I. Who should bear the tax - paying obligation for foreign trade agency exports?
According to the current Interim Regulations on Value - Added Tax, for foreign trade agency exports, the"Whoever operates, whoever pays taxes"principle is adopted.
- In actual operations, attention should be paid to:customs clearanceThe "operating unit" on the list shall bearExport tax refundoperating unit on the form, undertakes
- The principal shall provide genuine and valid input invoices, which form the basis for tax rebates.
- Joint liability under special circumstances:
- The agent declares tax rebates despite knowing that the principal issues false invoices.
- The two parties signed a "tax package agreement" to evade tax obligations.
II. How to calculate and refund the VAT for agency exports?
In 2025, the VAT "exemption, credit, and refund" policy for exported goods and services will continue to be implemented, with the specific process as follows:
- Exemption:VAT is exempted in the export link.
- Credit:Input tax credits can be used to offset the tax payable on domestic sales.
- Refund:The un - offset input tax credits will be refunded.
Example calculation: For a batch of exported goods, the input tax is 100,000 yuan, and the tax payable on domestic sales is 60,000 yuan.
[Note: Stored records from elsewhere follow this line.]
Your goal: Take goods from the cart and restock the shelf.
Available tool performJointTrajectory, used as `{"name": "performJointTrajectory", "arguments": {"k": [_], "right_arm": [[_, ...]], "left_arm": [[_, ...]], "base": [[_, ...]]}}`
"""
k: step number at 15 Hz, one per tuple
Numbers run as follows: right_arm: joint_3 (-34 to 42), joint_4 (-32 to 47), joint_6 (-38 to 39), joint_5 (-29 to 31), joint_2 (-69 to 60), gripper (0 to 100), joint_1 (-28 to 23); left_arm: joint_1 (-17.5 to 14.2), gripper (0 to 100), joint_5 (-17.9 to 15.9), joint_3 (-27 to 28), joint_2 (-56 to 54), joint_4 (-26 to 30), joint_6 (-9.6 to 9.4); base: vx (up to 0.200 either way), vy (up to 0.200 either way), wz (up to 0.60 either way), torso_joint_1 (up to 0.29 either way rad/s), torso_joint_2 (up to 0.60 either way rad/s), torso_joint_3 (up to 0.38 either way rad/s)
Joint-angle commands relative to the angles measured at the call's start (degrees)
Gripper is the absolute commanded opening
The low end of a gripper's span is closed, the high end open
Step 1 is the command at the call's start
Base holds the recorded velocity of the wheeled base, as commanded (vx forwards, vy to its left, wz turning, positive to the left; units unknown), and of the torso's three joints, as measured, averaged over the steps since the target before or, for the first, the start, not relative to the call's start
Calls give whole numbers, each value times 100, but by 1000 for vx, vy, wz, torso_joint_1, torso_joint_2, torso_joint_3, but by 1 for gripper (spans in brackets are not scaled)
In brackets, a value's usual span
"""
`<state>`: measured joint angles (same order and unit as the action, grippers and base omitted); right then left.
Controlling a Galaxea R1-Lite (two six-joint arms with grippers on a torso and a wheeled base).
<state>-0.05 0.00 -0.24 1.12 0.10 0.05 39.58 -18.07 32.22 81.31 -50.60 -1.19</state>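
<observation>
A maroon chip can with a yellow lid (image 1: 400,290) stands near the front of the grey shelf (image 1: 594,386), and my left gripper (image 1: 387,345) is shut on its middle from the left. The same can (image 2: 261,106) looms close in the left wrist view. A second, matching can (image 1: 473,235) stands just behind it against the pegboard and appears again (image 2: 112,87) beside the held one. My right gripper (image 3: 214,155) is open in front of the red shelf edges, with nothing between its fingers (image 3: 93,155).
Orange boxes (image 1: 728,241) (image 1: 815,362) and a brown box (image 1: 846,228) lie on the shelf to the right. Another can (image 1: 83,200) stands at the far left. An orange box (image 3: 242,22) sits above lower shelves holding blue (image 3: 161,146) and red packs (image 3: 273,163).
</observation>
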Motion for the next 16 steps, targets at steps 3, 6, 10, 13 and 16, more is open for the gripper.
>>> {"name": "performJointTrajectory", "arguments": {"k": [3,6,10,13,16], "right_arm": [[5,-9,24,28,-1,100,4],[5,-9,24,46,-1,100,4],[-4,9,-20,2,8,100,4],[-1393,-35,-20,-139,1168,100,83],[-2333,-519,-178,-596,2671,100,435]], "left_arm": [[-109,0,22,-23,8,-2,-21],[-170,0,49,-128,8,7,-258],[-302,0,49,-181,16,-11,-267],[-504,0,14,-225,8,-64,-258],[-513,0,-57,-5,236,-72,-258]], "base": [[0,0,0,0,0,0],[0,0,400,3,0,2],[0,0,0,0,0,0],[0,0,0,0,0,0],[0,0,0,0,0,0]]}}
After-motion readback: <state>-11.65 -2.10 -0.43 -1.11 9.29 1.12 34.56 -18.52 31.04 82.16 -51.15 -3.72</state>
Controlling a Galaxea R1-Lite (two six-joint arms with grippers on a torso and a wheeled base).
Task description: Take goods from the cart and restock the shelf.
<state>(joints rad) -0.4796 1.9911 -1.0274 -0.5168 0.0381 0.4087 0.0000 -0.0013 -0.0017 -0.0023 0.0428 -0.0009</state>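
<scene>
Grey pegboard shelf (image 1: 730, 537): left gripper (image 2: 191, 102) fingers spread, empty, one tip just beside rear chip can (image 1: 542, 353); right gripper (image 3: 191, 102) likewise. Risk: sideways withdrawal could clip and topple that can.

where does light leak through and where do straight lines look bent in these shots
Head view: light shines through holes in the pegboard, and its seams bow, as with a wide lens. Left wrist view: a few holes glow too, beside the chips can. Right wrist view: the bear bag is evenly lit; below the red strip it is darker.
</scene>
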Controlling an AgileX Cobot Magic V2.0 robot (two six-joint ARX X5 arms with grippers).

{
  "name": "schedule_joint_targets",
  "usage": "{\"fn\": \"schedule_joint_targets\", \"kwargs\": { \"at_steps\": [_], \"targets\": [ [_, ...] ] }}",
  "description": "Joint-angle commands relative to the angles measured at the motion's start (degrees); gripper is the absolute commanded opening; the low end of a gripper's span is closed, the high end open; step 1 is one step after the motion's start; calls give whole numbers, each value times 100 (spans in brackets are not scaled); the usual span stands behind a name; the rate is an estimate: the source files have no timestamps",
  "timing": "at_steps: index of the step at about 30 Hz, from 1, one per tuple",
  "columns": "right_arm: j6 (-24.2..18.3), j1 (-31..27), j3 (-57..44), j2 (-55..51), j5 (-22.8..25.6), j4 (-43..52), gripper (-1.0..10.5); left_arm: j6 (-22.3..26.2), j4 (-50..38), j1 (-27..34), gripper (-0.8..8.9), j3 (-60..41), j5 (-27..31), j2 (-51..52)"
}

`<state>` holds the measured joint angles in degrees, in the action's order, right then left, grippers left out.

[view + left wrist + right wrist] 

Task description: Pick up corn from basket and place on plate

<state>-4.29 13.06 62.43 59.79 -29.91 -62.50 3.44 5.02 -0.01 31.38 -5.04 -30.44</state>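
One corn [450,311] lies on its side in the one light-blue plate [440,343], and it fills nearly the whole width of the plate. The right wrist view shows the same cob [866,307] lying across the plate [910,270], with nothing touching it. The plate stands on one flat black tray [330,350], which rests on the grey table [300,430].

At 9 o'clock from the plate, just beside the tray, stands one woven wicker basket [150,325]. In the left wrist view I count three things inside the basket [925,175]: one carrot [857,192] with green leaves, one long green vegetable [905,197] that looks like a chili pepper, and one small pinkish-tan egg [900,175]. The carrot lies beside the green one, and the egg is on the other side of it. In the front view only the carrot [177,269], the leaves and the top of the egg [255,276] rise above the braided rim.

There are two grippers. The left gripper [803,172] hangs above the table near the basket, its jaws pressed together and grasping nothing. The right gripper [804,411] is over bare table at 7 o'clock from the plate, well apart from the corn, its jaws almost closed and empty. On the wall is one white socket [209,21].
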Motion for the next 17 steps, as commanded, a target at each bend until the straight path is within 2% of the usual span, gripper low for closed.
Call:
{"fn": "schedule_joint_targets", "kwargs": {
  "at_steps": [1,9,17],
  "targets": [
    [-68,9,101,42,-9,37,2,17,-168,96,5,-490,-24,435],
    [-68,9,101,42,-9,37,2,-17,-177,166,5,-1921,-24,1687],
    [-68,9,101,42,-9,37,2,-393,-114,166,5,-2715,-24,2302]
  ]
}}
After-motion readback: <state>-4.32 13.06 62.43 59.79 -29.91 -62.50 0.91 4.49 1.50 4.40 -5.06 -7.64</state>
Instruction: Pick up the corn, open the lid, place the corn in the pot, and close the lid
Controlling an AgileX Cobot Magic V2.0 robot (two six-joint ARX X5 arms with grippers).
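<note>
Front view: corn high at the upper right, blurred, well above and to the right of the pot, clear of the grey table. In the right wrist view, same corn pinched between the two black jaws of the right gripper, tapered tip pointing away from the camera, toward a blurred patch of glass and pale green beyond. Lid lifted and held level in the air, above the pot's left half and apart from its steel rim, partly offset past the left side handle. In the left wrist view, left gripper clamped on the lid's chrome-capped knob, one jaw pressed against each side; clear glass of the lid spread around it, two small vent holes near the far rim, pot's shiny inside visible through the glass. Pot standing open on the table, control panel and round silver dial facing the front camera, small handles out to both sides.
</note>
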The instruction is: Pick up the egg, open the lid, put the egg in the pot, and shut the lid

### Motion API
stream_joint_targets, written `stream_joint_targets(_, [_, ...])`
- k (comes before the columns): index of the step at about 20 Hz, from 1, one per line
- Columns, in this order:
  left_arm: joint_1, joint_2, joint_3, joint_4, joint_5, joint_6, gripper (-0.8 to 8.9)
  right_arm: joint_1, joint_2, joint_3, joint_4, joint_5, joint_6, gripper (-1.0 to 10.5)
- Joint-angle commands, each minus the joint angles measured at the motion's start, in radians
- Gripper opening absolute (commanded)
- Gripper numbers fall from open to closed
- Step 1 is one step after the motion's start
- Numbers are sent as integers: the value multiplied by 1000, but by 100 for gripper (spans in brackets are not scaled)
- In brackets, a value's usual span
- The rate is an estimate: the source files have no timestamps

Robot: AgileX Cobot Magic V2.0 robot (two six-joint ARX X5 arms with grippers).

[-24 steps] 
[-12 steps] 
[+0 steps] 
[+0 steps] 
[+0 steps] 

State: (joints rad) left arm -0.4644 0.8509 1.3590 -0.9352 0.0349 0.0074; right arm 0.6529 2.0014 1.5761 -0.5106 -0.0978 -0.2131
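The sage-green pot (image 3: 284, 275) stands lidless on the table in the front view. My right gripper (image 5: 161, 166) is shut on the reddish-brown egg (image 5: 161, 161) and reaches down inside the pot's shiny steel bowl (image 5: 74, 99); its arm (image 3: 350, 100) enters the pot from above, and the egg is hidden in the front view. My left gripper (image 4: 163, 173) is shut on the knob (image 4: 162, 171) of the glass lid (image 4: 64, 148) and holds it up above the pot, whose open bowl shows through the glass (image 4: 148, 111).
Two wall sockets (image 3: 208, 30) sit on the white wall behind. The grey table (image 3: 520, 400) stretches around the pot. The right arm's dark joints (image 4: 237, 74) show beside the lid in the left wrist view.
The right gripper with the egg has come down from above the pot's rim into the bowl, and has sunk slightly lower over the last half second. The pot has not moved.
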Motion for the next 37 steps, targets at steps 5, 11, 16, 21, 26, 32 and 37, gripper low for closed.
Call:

Then the actual tax refund amount = 100,000 - 60,000 = 40,000 yuan.
III. What declaration materials are needed for agency exports?
In 2025, when filing declarations through the e - tax bureau, the following scanned documents need to be uploaded simultaneously:
- Agency export agreement (tax responsibilities shall be clearly stipulated).
- Original customs declaration form and packing list.
- Special VAT invoice (deduction voucher).
- Foreign exchange receipt voucher (the foreign exchange receipt ratio shall not be less than 85%).
- Certificate of Agency Export of Goods issued by the principal.
Fourth,Transboundary PaymentsWhat taxes and fees are involved in service fees?
Regarding the overseas service fees charged by foreign trade agents, the following points should be noted:
- VAT: Zero - rate applies to cross - border taxable services.
- Income tax:
- If the agent enterprise does not have an establishment overseas, it shall be determined according to the place where the service occurs.
- If it involves a permanent establishment, tax shall be declared and paid in the source country.
V. How to handle the tax rebates already received after the goods are returned?
According to the latest regulations in 2025, the return of exported goods shall be handled differently according to the circumstances:
- If tax rebates have not been declared: Directly modify the export declaration data.
- If the tax rebates have been received for less than 3 years: Re - pay the tax rebates already received and the late - payment fines.
- Special handling circumstances:
- If the return is due to quality reasons, an application for tax - free treatment can be made.
- If the returned goods are repaired and then re - exported, a new declaration can be made.
VI. How to prevent tax risks in agency exports?
It is recommended that enterprises establish a three - tier risk control mechanism:
- Contract review:Clearly stipulate terms such as invoice provision and tax liability assumption.
- Document Management:Establish a corresponding relationship chain among customs declaration forms, invoices, and transport documents.
- Fund monitoring:Ensure that the foreign exchange receipt and payment paths are consistent with the contract parties.
VII. In 2025,Export tax refundWhat are the new changes in policies?
Policy adjustments worth considering this year include:
- The tax rebate review period is shortened to within 10 working days (for Class - I enterprises).
- A green channel for tax rebates for cross - border e - commerce B2B direct exports (Mode 9710) is newly added.
- Strictly investigate violations such as "exporting through purchasing invoices" and establish a blacklist sharing mechanism.